I’m conjuring up images of all my old public school teachers “packing heat” and can’t stop laughing. There is the possible exception of my sixth-grade teacher, a mean woman whom I disliked. With her, the image works. However, I’d have been more afraid that she would shoot her students rather than protect them. There are nut-cake teachers, too.
The NRA is passionate about the government’s supposed, “assault on the Second Amendment.” They conveniently omit the first part of the sentence, “A well regulated Militia (sic), being necessary to the security of a free state, . . .” Using their convoluted logic, what’s to stop private citizens from owning rocket-propelled grenades, mortars, tanks, or even (if you can afford one) a modest nuclear device?
Even the most conservative justice on the US Supreme Court, Antonin Scalia, in a 2008 decision, said the right to bear arms was not without limits, “We think that limitation is fairly supported by the historical tradition of prohibiting the carrying of ‘dangerous and unusual weapons.'”
The question, therefore, comes down to where the line is drawn.
I don’t think anybody would dispute that semi-automatic military-style rifles (some of which can easily be made fully-automatic) like Bushmasters, AK-47s and AR-15s are dangerous. Maybe the problem is how “usual” they’ve become.

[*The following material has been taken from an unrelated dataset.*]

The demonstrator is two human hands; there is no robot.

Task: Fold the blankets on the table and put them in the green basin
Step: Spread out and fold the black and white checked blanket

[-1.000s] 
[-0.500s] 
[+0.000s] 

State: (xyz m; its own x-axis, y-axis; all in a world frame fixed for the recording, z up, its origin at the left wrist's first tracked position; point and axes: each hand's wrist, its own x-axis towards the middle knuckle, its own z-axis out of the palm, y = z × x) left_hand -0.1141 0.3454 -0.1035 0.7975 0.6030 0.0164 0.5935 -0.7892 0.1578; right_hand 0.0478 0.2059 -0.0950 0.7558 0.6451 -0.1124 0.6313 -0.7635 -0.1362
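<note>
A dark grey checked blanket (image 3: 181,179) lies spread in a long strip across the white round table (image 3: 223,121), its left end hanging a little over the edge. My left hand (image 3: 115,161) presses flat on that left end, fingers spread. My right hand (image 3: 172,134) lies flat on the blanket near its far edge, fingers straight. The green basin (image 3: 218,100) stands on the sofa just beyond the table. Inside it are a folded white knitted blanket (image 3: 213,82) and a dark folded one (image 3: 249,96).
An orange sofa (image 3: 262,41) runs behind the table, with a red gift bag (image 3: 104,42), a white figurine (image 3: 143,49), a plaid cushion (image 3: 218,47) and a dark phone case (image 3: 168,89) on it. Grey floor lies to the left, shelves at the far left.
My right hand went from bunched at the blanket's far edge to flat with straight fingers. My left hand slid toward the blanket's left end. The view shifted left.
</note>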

As to armed guards everywhere else in our society, I can only wonder how many there are at the NRA headquarters in Washington. Either there are dozens protecting everyone inside, or there may not be the need for any, since, according to their philosophy, everybody inside should be carrying a gun and can protect him/herself.
After all, you never know when some usually rational gun-control supporter might just snap, get an AR-15 and walk in and open fire.
I’m not advocating it; just saying it could happen.